Es el cristianismo, resumiendo, el que es rotundamente ocularcéntrico. Provenimos de una tradición que carga de fuerza de creencia –de poder teológico– a las imágenes, porque el núcleo de fe de la que tanto tiempo ha constituido su narrativa de saber central, el cristianismo, tiene puesto el corazón secreto de su dogma principal de definición de lo verdadero del lado del más alto valor del orden de lo visible, más allá de lo decible, del logos. La fuerza de la asociación entre cristianismo y pintura tomaría, entonces, toda su potencia de ello, y habría que reconocer consecuentemente que la del arte es, por tanto, una tradición radicalmente inseparable de la de la religión cristiana y su proyecto civilizatorio, colonizador, ecuménico.

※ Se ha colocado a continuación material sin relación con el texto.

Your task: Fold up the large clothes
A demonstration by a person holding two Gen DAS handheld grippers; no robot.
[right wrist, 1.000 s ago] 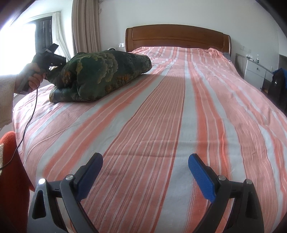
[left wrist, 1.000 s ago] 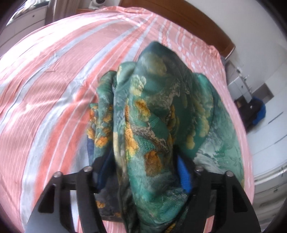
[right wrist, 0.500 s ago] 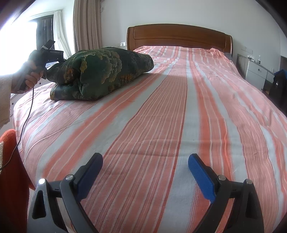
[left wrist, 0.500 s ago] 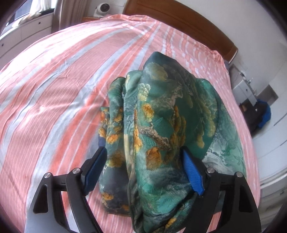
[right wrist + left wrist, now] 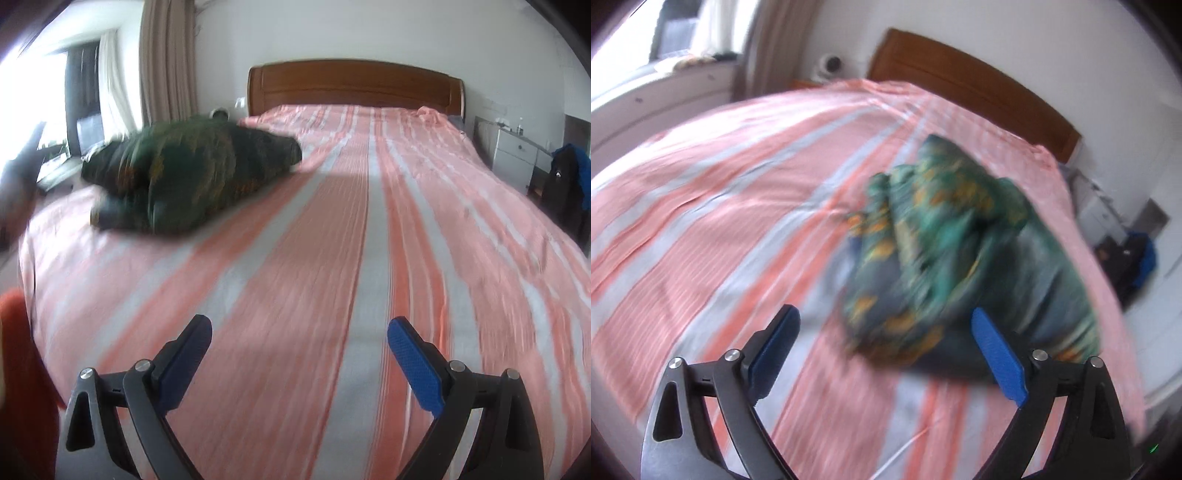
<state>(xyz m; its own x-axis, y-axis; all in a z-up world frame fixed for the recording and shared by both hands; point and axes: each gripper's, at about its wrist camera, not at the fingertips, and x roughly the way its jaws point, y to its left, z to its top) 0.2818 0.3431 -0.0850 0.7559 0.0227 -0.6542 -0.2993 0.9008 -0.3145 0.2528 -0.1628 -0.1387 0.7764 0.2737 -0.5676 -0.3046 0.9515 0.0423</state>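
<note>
A bundled green garment with orange flowers (image 5: pixel 956 254) lies on the striped bed (image 5: pixel 713 229), blurred by motion. My left gripper (image 5: pixel 886 325) is drawn back from it, its jaws still opening, and nothing sits between the blue pads. The right wrist view shows the same bundle (image 5: pixel 184 181) lying on the left side of the bed (image 5: pixel 369 258). My right gripper (image 5: pixel 299 336) hovers open over the near part of the bed, holding nothing. A dark blur at that view's left edge is the left gripper's handle (image 5: pixel 22 177).
A wooden headboard (image 5: pixel 354 85) stands at the far end. Curtains and a window (image 5: pixel 122 81) are on the left. A white cabinet (image 5: pixel 513 151) and dark clothing (image 5: pixel 569 173) stand to the right. An orange object (image 5: pixel 18 369) sits at the near left corner.
My left gripper let go of the green bundle, widened its jaws and pulled back, leaving the bundle on the bed. The right gripper stayed open and barely shifted.
</note>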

No sólo inseparable de ella, podemos añadir, sino condicionada además a darse bajo la prefiguración de la forma de una experiencia de culto, dogmático-aurática. Eso explica, además, la tremenda fuerza de desestabilización que para la noción de arte occidental conlleva el encontronazo poscolonial, a favor de algo –la cultura visual– que para esas otras culturas no viene ya cargado de similar fuerza dogmática, teológica. Y la no menor que tiene la aparición de las tecnologías de la reproductibilidad y el ojo técnico –la opticalidad inconsciente, digamos–: bajo su impacto, se hace cada vez más difícil sostener el modo de la experiencia de lo artístico bajo ese régimen cultual –y ello conlleva inevitablemente un alejamiento, acaso a favor de un proceso de secularización creciente, de la forma-arte de sus originales usos y predicamentos simbólicos. Y, en cierta forma, el debilitamiento creciente de la propia fuerza de creencia que es característica de las imágenes.
[1] La expresión, tomada del título de una obra de Paul Éluard (1950).
[2] Sobre el que Jean-Luc Nancy (2006) ha escrito páginas tremendamente esclarecedoras.